▶ Task prompt
Which of the lines in the data mention the string "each"? List them all.

▶ Data below
┌────────

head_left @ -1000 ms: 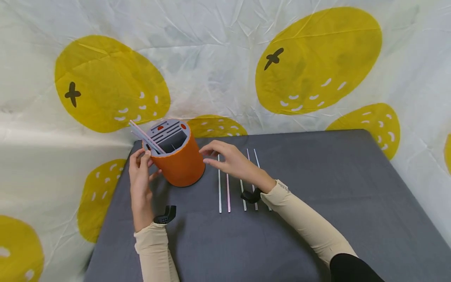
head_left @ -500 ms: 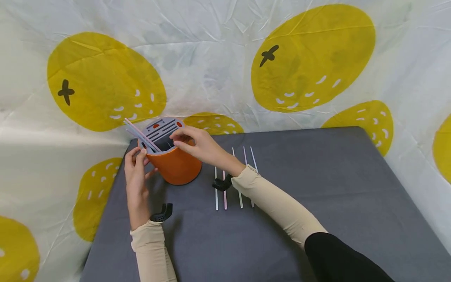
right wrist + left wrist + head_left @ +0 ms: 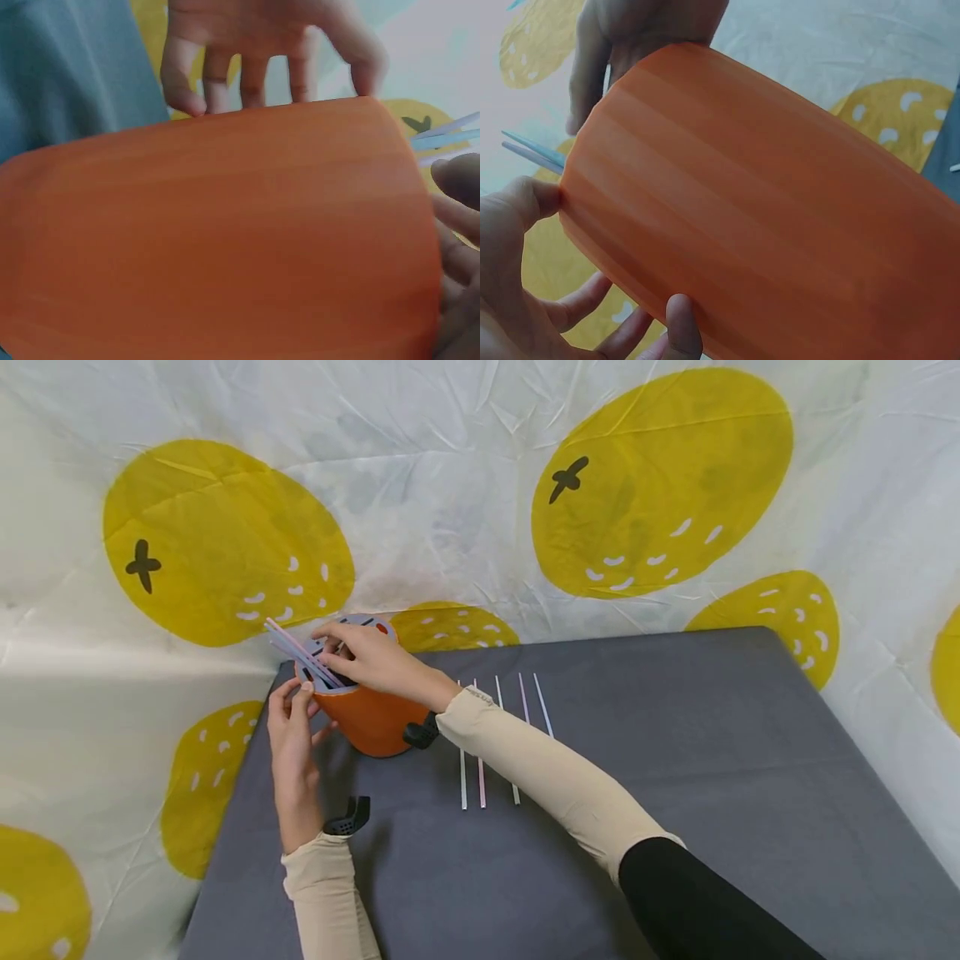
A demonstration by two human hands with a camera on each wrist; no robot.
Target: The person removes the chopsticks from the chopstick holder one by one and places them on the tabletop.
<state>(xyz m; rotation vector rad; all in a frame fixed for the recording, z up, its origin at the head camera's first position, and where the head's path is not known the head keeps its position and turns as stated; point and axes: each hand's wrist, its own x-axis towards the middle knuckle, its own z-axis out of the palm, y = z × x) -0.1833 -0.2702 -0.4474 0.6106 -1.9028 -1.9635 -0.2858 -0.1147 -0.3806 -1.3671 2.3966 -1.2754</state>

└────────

▶ Task solution
A demonstration by two human hands with a camera on each wrist; no robot.
<state>(xyz m; rotation vector rad; all in a frame fixed for the recording, z up, its origin at the head camera's first position, and where the head's path is not known the head keeps its position and turns as stated; point and axes: each hand's wrist, its own x-axis towards the middle knuckle, its own z-axis out of the palm, y = z × x) -0.1833 -0.2702 -0.4474 0.6106 -1.9028 -1.9635 -0.2858 -0.1147 -0.3806 -1.3671 2.3966 -1.2754</state>

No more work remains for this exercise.